§ What is required:
In the entries below, find the string "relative" and return each line holding it.

= = = = = = =

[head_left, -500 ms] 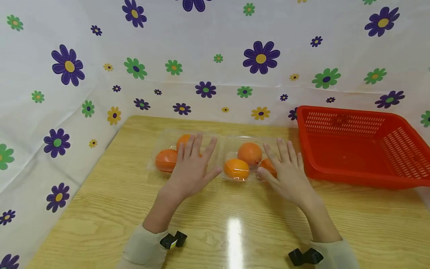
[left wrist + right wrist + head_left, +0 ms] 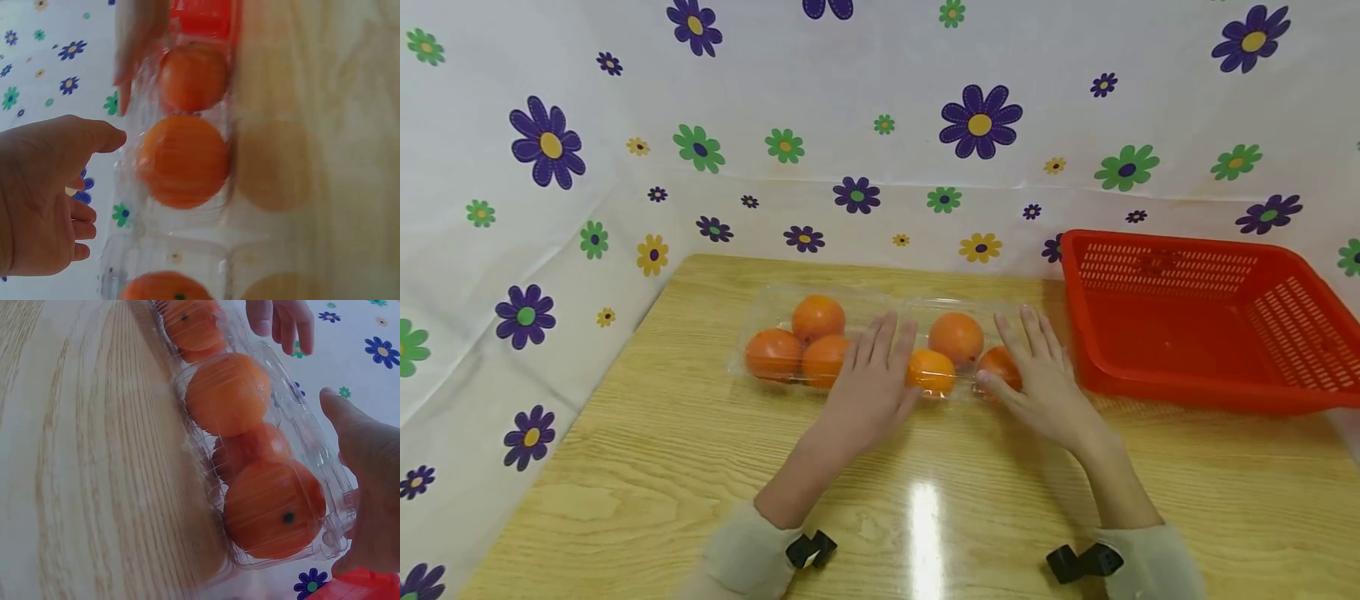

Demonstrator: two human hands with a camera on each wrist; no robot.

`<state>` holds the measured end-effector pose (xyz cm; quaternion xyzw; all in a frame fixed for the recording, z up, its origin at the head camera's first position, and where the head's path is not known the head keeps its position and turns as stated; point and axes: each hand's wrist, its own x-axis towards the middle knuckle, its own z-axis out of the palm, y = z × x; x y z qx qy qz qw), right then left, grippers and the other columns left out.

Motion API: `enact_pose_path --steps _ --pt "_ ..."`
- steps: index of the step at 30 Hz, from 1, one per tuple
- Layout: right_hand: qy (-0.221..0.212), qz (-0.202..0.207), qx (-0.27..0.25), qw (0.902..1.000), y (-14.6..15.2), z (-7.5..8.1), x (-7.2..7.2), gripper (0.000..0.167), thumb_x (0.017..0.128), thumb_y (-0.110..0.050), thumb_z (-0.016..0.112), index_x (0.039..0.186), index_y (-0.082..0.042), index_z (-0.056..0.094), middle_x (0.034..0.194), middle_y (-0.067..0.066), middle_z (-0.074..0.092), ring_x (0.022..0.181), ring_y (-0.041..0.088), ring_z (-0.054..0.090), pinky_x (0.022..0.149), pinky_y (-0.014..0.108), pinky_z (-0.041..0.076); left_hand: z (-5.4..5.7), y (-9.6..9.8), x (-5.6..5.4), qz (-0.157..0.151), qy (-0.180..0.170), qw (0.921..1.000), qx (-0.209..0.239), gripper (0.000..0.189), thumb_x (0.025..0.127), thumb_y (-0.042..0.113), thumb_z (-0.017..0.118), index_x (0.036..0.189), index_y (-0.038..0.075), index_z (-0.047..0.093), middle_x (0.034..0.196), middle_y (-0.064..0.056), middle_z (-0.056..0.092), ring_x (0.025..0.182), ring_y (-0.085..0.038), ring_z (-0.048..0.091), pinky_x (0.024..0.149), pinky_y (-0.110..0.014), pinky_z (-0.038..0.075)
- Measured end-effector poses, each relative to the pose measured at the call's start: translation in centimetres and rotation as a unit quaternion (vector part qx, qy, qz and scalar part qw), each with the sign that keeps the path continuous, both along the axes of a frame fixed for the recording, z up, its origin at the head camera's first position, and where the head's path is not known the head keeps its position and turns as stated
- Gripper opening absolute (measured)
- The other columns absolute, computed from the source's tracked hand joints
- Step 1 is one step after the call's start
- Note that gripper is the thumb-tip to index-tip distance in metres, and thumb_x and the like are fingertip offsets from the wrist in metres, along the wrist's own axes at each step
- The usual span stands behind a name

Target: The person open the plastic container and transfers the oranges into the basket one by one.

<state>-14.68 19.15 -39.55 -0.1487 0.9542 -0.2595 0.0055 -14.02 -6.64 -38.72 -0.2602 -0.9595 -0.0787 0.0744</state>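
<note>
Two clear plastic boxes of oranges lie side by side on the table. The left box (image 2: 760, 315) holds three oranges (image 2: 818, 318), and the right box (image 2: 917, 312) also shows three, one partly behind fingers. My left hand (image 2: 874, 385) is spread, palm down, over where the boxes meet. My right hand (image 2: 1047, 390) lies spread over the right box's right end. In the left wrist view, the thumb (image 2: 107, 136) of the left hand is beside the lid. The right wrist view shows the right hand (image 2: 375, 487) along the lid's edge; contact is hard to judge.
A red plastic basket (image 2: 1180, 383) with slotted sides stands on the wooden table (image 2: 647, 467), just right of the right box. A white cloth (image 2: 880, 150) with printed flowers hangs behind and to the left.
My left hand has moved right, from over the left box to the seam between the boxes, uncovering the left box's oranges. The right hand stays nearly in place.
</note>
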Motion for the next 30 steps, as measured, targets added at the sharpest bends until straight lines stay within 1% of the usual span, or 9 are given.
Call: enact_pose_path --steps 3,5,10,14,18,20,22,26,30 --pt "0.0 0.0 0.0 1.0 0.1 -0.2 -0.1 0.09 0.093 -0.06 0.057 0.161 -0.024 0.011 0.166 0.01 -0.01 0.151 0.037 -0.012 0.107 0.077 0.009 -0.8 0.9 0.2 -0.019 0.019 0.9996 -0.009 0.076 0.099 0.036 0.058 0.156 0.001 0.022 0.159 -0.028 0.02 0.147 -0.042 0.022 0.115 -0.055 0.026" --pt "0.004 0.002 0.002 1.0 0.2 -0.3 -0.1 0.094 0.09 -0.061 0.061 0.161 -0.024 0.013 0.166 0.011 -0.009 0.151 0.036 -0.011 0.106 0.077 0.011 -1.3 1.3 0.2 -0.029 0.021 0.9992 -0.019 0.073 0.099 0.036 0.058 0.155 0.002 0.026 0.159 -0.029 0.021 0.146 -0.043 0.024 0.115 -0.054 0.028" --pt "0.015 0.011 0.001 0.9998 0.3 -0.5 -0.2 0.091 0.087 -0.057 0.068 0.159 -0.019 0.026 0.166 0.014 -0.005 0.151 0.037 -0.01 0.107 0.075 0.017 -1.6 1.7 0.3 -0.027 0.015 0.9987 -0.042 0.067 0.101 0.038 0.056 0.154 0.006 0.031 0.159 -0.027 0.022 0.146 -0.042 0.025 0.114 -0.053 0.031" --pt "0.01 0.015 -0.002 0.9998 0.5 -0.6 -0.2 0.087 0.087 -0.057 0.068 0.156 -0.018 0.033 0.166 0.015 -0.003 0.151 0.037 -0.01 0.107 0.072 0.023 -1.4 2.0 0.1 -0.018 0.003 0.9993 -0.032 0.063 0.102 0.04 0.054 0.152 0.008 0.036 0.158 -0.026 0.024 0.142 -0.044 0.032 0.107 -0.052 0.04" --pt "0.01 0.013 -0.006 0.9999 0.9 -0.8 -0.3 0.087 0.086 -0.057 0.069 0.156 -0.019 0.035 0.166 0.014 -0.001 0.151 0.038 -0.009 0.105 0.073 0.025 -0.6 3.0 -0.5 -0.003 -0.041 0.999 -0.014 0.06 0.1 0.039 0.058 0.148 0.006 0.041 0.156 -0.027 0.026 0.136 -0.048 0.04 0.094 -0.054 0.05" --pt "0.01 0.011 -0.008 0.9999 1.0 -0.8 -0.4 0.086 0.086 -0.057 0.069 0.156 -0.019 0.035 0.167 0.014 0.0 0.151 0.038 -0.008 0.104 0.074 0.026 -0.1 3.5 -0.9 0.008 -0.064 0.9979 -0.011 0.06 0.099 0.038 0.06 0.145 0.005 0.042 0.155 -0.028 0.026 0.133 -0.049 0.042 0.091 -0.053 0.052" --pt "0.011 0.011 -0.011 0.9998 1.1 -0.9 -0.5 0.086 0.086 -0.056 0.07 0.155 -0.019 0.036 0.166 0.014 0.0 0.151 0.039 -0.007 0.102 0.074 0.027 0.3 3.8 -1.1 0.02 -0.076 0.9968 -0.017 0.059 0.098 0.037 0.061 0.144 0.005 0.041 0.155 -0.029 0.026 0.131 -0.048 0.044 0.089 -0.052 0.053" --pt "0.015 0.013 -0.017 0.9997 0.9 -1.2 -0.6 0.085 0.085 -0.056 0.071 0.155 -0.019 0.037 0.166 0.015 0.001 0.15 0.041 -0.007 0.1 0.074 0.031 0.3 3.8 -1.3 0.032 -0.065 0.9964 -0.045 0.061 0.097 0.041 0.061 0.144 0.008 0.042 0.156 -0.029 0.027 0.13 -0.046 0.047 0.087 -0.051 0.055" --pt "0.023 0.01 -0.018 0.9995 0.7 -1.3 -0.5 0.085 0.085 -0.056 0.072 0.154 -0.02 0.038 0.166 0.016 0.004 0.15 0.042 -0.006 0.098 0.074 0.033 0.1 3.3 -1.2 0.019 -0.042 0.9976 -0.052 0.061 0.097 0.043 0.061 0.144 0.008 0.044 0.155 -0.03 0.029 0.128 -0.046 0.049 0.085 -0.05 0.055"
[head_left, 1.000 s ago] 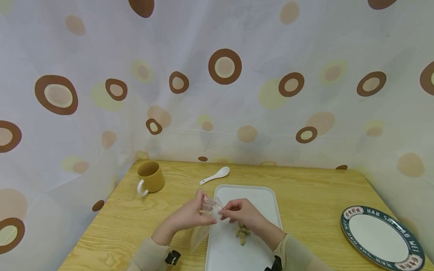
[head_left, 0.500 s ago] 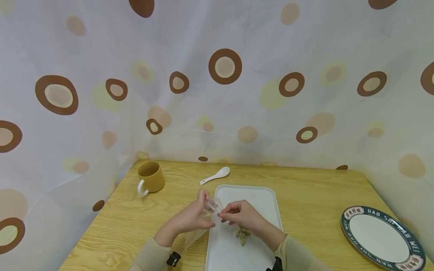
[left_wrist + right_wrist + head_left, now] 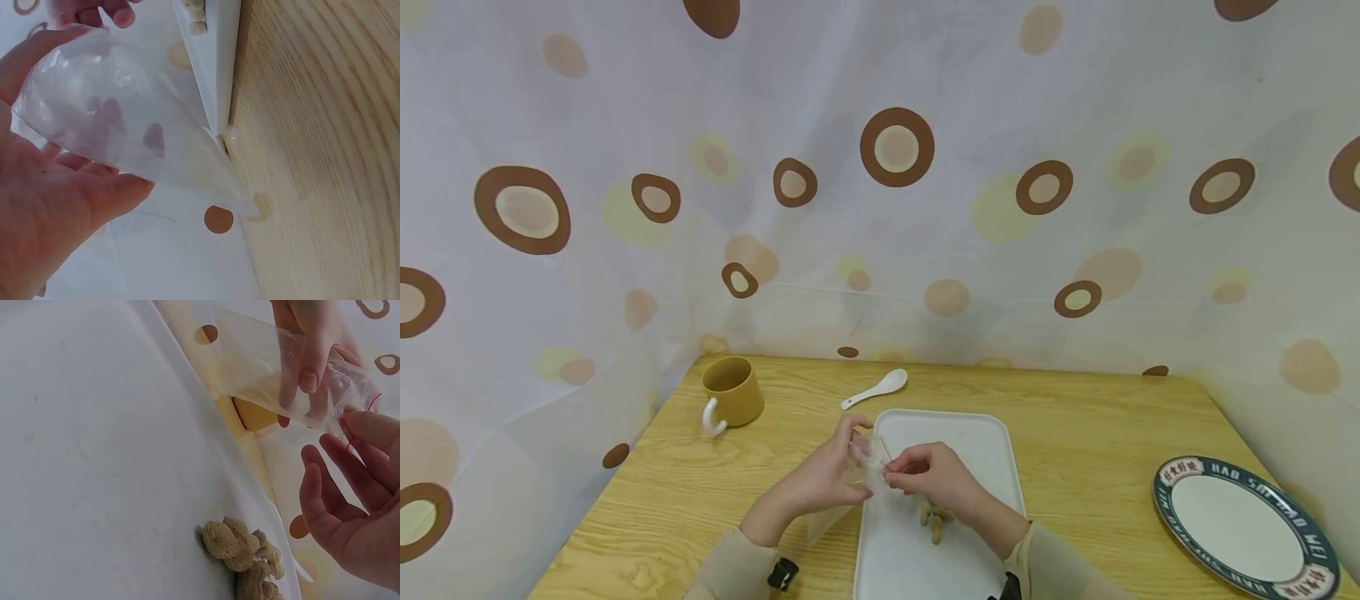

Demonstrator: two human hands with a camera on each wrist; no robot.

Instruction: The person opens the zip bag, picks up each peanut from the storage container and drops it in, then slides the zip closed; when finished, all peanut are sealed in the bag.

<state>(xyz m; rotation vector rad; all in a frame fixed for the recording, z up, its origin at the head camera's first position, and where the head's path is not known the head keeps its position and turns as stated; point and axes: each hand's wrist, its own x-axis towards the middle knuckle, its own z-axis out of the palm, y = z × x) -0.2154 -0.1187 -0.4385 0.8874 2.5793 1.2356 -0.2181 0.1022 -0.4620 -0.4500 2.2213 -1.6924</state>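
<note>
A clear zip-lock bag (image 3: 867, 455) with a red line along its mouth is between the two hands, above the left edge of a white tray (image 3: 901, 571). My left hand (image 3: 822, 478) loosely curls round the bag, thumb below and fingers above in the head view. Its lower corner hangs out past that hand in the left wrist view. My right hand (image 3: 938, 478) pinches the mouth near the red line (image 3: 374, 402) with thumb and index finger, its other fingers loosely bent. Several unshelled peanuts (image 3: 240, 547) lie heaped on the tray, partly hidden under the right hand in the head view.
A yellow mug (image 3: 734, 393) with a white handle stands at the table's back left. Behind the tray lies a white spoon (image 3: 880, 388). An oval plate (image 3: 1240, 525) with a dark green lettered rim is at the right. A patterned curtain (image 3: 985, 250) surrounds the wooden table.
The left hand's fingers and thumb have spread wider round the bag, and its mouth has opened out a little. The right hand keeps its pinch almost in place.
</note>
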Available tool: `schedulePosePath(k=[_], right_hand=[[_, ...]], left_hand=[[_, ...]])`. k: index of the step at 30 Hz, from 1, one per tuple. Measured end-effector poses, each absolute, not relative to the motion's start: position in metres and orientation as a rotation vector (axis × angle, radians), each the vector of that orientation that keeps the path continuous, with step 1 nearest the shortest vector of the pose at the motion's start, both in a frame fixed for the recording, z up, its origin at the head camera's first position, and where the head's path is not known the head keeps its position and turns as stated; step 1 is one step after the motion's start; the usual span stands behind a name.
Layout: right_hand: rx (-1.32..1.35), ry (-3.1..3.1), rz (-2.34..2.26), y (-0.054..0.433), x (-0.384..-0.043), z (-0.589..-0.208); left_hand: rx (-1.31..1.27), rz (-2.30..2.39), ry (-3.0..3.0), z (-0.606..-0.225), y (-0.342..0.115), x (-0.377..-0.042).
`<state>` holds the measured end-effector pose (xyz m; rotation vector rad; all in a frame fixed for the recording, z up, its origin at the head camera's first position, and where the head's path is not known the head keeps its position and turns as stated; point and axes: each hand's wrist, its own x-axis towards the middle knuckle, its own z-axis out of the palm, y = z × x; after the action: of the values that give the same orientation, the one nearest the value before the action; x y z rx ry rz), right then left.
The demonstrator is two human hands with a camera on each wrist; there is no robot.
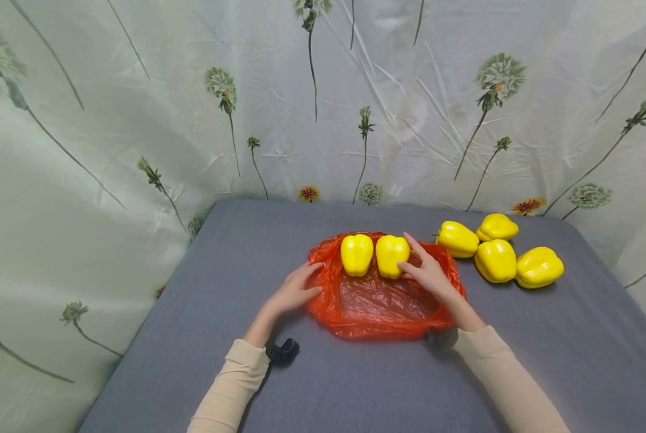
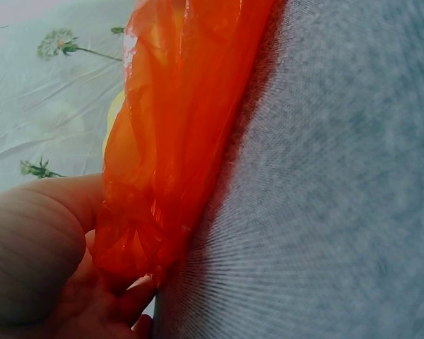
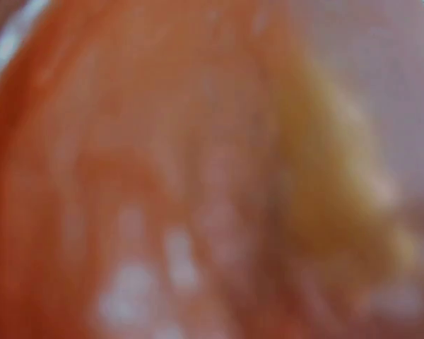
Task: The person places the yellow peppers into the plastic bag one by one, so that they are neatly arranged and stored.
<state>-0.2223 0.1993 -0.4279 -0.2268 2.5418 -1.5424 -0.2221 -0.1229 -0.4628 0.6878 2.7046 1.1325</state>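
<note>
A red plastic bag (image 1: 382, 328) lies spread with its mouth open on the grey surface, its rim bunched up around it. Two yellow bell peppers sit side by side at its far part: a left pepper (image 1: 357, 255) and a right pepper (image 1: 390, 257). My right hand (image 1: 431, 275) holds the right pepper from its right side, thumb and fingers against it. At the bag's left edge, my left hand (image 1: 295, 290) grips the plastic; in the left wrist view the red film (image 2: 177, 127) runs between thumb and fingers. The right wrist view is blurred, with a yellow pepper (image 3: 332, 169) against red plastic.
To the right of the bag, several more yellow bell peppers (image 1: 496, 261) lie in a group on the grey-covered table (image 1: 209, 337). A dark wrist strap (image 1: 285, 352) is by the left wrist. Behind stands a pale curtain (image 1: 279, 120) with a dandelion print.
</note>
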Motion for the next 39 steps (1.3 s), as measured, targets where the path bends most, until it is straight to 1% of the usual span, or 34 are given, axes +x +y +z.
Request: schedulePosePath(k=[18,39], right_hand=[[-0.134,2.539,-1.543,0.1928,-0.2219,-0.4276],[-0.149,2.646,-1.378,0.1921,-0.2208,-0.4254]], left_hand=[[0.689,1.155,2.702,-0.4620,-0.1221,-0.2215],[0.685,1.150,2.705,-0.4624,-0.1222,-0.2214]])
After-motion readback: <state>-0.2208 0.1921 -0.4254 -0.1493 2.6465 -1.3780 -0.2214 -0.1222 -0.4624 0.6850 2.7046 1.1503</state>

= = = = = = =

§ Task result:
- Measured end-effector poses, each relative to the pose measured at the call's start: translation in centimetres and rotation as a unit quaternion (vector part qx, qy, qz and scalar part qw), each with the sign that keeps the path continuous, both along the axes of a frame fixed for the recording, z up, its origin at the head camera's first position, and where the head's path is not known the head keeps its position and turns as stated
Available tool: `schedulePosePath(k=[_], right_hand=[[_, ...]], left_hand=[[_, ...]])`. k: index of the step at 30 Hz, from 1, one per tuple. Measured end-effector poses, each absolute, not relative to the motion's start: position in metres and orientation as a rotation vector (axis × angle, radians), each the vector of that orientation that keeps the path continuous, with step 1 nearest the shortest vector of the pose at the motion's start, both in a frame fixed for the recording, z up, its origin at the head camera's first position, and where the head's path is not known the head keeps its position and turns as stated; step 1 is one step after the motion's start; the usual span stands behind a name.

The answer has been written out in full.